Validation of α-Synuclein in L1CAM-Immunocaptured Exosomes as a Biomarker for the Stratification of Parkinsonian Syndromes

Abstract

Background: Parkinson's disease is characterized by intraneuronal α-synuclein aggregation. Currently there is no α-synuclein-based blood test in clinical practice.

Objectives: Our aim was to assess by means of further testing and analysis whether α-synuclein measurements in serum L1CAM-immunocaptured exosomes can differentiate Parkinson's disease from related movement disorders.

Methods: We used poly(carboxybetaine-methacrylate)-coated magnetic beads to isolate L1CAM-positive exosomes and triplexed electrochemiluminescence to measure exosomal α-synuclein, clusterin, and syntenin-1 from 267 serum samples. Combined analysis of our current and previously published data from the Oxford, Kiel, Brescia, and PROSPECT cohorts consisting of individuals (total n = 735) with Parkinson's disease (n = 290), multiple system atrophy (MSA, n = 50), progressive supranuclear palsy (n = 116), corticobasal syndrome (n = 88), and healthy controls (n = 191) was done using 2-stage (training vs validation) receiver operating characteristic analysis.
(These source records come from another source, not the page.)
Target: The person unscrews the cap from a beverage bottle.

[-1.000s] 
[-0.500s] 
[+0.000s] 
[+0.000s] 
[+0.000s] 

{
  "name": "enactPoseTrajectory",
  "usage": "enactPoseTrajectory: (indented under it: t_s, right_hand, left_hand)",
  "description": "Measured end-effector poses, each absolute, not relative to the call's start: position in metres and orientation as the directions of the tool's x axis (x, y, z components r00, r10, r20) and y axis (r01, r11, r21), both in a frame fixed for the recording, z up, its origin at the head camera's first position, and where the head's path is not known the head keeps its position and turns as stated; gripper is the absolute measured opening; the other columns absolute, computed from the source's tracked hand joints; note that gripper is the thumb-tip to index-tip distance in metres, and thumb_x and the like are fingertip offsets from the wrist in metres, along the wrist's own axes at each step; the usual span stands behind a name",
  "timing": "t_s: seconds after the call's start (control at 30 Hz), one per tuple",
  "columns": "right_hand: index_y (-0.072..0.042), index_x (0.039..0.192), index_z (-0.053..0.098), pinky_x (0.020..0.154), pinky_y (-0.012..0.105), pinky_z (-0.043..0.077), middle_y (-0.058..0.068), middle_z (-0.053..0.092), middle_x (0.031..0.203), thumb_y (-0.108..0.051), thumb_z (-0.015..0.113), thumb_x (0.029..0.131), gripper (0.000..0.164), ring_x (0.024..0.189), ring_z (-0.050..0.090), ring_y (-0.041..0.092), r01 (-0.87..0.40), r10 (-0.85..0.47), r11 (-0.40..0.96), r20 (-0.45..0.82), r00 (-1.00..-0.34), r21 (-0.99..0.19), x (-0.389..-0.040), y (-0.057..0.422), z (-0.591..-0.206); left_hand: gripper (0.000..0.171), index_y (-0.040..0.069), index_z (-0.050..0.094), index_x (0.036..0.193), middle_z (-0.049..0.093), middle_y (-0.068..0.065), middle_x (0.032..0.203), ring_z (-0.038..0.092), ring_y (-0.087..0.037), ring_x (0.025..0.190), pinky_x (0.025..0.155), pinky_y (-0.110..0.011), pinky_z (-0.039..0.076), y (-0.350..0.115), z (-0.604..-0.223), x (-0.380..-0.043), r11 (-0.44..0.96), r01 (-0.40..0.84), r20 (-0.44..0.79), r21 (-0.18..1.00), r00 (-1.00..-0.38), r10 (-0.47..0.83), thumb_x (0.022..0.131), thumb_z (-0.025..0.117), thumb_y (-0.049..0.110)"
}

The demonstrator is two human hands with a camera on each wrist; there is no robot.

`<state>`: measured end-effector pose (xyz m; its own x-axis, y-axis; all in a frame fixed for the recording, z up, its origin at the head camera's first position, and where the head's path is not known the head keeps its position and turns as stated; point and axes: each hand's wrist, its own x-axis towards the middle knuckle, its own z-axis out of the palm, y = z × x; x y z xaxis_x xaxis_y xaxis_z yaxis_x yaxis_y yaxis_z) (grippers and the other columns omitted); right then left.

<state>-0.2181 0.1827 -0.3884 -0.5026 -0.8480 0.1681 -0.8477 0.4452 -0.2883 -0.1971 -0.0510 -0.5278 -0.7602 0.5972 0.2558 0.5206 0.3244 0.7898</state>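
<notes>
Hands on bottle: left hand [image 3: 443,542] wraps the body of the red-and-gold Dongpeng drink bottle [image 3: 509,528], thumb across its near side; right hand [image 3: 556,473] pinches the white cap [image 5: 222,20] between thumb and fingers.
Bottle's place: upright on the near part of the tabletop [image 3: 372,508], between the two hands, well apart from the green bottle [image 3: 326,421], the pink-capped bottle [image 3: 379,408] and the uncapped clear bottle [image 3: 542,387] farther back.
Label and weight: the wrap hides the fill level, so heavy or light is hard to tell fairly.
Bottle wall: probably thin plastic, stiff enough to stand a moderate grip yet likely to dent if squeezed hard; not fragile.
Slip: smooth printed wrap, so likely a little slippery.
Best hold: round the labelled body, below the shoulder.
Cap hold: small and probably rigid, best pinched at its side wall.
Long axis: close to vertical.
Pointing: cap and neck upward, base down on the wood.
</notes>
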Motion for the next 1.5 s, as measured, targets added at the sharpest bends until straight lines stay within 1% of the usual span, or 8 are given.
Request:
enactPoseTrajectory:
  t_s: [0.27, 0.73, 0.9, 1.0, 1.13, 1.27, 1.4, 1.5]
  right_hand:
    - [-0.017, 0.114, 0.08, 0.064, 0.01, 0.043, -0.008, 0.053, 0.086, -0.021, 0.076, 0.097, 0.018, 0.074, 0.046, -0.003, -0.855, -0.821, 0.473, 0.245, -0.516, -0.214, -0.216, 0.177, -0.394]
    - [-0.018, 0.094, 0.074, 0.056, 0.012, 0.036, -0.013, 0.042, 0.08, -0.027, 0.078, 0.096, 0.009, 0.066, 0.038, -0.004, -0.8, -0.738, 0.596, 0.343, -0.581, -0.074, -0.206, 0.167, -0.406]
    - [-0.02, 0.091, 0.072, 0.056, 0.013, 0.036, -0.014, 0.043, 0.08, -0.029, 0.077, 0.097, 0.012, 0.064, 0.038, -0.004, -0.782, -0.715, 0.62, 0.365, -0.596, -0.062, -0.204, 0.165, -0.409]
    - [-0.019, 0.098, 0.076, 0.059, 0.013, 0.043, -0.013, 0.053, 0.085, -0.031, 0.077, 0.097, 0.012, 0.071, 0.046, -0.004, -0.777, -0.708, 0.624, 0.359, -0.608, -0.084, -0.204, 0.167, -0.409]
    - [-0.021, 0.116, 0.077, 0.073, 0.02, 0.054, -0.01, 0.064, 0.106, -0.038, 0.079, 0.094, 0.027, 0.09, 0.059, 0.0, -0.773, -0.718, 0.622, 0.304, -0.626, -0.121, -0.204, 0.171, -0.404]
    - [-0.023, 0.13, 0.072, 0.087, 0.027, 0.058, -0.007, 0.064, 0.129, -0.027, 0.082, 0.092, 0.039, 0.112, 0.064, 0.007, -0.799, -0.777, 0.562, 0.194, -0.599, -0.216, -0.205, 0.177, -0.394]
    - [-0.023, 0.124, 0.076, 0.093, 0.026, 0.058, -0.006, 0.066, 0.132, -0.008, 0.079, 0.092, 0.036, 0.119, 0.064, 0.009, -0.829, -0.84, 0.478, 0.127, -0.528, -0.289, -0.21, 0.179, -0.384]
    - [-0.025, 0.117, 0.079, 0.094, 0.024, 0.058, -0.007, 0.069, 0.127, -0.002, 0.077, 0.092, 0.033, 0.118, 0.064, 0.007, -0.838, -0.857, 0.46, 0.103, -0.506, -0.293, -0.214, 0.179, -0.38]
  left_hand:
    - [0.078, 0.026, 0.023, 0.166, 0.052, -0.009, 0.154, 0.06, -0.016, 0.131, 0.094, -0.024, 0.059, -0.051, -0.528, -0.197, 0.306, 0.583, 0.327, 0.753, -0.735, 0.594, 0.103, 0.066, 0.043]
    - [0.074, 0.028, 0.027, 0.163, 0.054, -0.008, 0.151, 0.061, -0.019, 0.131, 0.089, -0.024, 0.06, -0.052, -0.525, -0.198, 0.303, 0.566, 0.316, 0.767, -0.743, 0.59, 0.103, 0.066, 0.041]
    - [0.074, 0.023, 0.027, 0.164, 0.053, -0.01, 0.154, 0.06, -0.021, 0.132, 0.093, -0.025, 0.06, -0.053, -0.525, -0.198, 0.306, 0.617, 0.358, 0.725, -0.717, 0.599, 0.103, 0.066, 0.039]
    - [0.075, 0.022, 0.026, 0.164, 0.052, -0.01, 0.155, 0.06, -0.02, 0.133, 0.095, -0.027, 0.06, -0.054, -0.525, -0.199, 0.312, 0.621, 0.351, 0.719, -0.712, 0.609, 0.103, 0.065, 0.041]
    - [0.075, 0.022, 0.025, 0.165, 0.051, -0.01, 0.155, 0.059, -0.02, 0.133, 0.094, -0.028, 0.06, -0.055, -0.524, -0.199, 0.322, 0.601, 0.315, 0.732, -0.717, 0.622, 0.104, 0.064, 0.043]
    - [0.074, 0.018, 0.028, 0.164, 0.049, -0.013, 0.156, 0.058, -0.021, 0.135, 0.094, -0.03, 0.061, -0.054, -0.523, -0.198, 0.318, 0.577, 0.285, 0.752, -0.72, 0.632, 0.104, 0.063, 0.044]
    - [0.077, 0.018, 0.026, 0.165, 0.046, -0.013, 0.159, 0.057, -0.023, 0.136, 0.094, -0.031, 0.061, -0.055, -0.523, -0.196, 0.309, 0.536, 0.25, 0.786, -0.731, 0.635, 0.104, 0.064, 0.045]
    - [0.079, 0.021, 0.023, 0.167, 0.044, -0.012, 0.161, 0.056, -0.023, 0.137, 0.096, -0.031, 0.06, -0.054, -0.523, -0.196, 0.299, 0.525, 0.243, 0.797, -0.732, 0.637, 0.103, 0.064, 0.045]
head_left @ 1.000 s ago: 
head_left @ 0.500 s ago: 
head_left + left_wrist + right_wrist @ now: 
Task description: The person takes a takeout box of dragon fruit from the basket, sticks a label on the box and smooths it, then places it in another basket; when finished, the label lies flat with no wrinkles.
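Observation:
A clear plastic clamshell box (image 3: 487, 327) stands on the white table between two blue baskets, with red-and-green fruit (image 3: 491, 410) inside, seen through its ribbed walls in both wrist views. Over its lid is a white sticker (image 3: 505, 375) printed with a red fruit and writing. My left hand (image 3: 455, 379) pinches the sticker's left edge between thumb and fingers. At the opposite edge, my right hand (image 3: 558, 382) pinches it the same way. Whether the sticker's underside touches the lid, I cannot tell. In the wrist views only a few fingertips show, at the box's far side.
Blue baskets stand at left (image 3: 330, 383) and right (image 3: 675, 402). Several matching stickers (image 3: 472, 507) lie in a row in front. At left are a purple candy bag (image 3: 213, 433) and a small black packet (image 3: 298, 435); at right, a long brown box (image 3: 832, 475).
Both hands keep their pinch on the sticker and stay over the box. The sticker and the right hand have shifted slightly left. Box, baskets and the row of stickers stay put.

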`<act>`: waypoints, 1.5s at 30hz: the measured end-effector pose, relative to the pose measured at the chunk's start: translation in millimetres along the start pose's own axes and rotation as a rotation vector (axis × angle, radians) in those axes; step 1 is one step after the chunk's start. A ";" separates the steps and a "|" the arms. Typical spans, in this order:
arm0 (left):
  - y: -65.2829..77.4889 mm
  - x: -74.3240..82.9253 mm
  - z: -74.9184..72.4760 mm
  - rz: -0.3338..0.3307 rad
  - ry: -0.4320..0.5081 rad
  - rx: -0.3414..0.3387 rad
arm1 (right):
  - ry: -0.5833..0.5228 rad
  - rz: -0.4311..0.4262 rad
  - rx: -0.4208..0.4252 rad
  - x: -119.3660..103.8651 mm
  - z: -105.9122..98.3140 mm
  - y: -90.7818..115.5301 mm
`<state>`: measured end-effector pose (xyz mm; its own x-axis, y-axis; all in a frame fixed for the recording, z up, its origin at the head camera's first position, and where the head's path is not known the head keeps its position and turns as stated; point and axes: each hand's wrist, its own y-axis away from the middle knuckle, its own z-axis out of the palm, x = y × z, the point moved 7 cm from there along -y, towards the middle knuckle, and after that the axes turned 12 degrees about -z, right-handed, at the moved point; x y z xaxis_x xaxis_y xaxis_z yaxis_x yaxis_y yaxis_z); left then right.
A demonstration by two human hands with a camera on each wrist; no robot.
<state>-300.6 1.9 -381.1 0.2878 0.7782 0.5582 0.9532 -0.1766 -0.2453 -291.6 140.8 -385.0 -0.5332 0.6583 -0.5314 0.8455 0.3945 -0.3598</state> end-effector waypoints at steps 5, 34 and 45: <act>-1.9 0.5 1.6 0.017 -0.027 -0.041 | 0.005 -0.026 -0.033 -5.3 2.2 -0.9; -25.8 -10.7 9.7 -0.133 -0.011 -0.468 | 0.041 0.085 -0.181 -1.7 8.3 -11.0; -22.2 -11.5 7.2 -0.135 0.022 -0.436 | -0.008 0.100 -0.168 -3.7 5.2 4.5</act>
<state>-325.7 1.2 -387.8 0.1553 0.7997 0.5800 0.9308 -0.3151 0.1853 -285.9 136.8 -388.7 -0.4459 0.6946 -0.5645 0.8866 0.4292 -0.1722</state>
Results: We established that α-synuclein level in L1CAM-immunocaptured exosomes above 14 pg/mL is a robust biomarker across cohorts that distinguishes Parkinson's disease from MSA (AUC, 0.90 vs 0.98) or 4-repeat tauopathies (AUC, 0.93 vs 0.94). We confirmed that exosomal clusterin is elevated in subjects with 4-repeat tauopathy, and when combined with α-synuclein, it improved the performance of the assay in differentiating Parkinson's disease from 4-repeat tauopathies to AUC, 0.98 versus 0.99. Correction for the generic exosomal protein syntenin-1 did not consistently improve the performance of the assay.

Conclusions: α-Synuclein and clusterin in L1CAM-immunocaptured serum exosomes is a validated blood test for the molecular stratification of neuronal α-synucleinopathy (ie, Lewy body pathology) versus phenotypically related neurodegenerative movement disorders. © 2021 The Authors. Movement Disorders published by Wiley Periodicals LLC on behalf of International Parkinson and Movement Disorder Society.

Keywords: L1CAM; biomarker; extracellular vesicles; neurodegeneration; synuclein.

FIG. 1

(A) Receiver operating characteristic (ROC) analysis was performed to evaluate the biomarker in distinguishing between PD and HC, between PD and MSA, and between PD and PSP + CBS using α‐Syn, Clu, and α‐Syn/Clu. We used a 2‐stage design model with discovery (Kiel + PROSPECT) and validation (Oxford + Brescia) cohorts to assess consistency across patient populations. (B) Summary of assay performance following ROC analysis across 2 groups training (blue) and validation (light brown) for each biomarker. Only the most significant (AUC > 0.80) are displayed. AUC, area under curve; Sens, sensitivity; Spec, specificity.